Ao extrair o fantástico do ordinário, do cotidiano, Poty transfere seu olhar para suas ilustrações. A pesquisadora Paula Viviane Ramos (2007) descreve que o processo criativo de Poty se concretiza da seguinte maneira: ele inicia com uma leitura atenta que poderia se repetir quantas vezes necessário; em seguida, caso seja possível, o ilustrador visita a paisagem ao qual o texto se refere a fim de perceber as especificidades do lugar como os tipos humanos, o cheiro das flores, da terra, o sabor da comida. A partir de percepções não apenas literárias, mas humanas, ele cria suas imagens. O ilustrador conta que seus desenhos literários se concretizam a partir da leitura, a qual define como a primeira etapa. Caso se interesse pelo texto, imerge por meio da busca em reproduzir a atmosfera, as personagens descritas e as situações. “Às vezes até sem nenhum interesse, nenhuma intenção de publicação, mas pelo

prazer próprio. Tenho dezenas de livros que ilustrei para mim” (POTY apud LOPES, 1988, p.2).

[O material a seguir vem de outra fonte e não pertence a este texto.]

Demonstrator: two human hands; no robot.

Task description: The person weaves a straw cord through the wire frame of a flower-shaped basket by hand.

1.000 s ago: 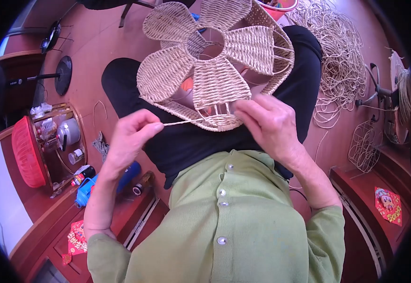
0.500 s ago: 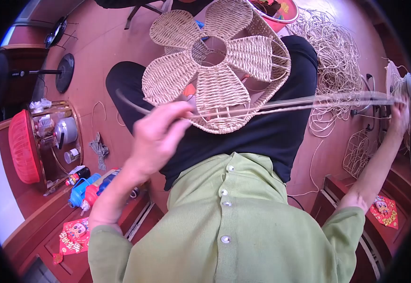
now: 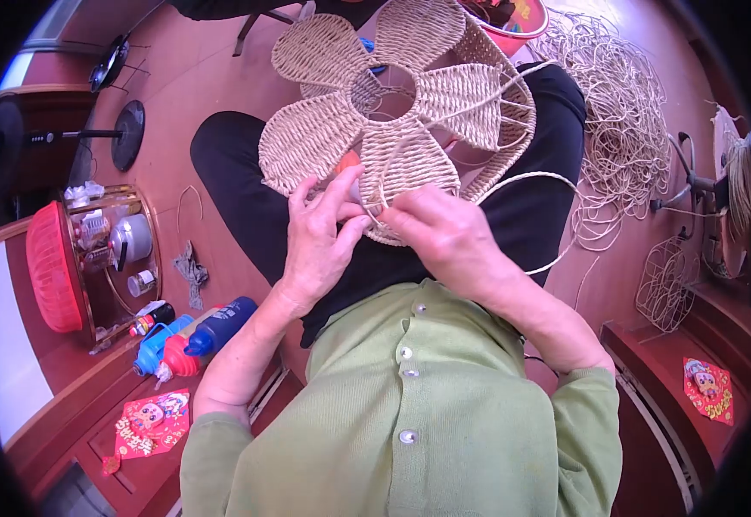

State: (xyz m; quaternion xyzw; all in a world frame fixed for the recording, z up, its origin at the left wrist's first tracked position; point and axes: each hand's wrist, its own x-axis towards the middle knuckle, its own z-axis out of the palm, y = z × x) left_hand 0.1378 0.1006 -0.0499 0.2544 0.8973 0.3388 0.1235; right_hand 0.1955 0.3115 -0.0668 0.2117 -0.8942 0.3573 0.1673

Sobre suas ilustrações para textos longos, como para as obras de Guimarães Rosa, o ilustrador afirma o seguinte:

Eu leio e escolho um ou outro ponto que me pareça significativo uma tachação de tal e tal ponto, eu mesmo escolho. Guimarães Rosa, acho que se divertia tanto quanto eu! Em “Grande Sertão Veredas”, em que ele pediu aquela série de mapas, modificava no dia seguinte, queria um cavalo mais acima, um fuzil mais abaixo, esse não foi ilustrado, né? Não tem ilustração, o livro. Só tem esses mapas e a capa. Nos outros, ele me deixou inteiramente livre, foi ilustração à minha conta. (POTY

apud LOPES, 1988, p.4)

Sendo fruto de escolha ou de filtro, o papel do ilustrador é um ato de liberdade. Por meio dele, criam-se imagens visivas que guiam para a expressão verbal. Contribuição para o texto, um complemento, a ilustração de Poty leva “às últimas consequências a atividade literária através da sua projeção visual”, destaca o escritor Fernando Sabino (apud LOPES, 1988, p.3). Desse modo, Poty ilumina em flashes a língua imagética de Rosa ao leitor, apontando para mistérios sem os elucidar. Dentro do espaço de abstração e da rede aberta das similitudes, as relações de designação e representação se enlaçam por meio do texto de Rosa e da ilustração de Poty.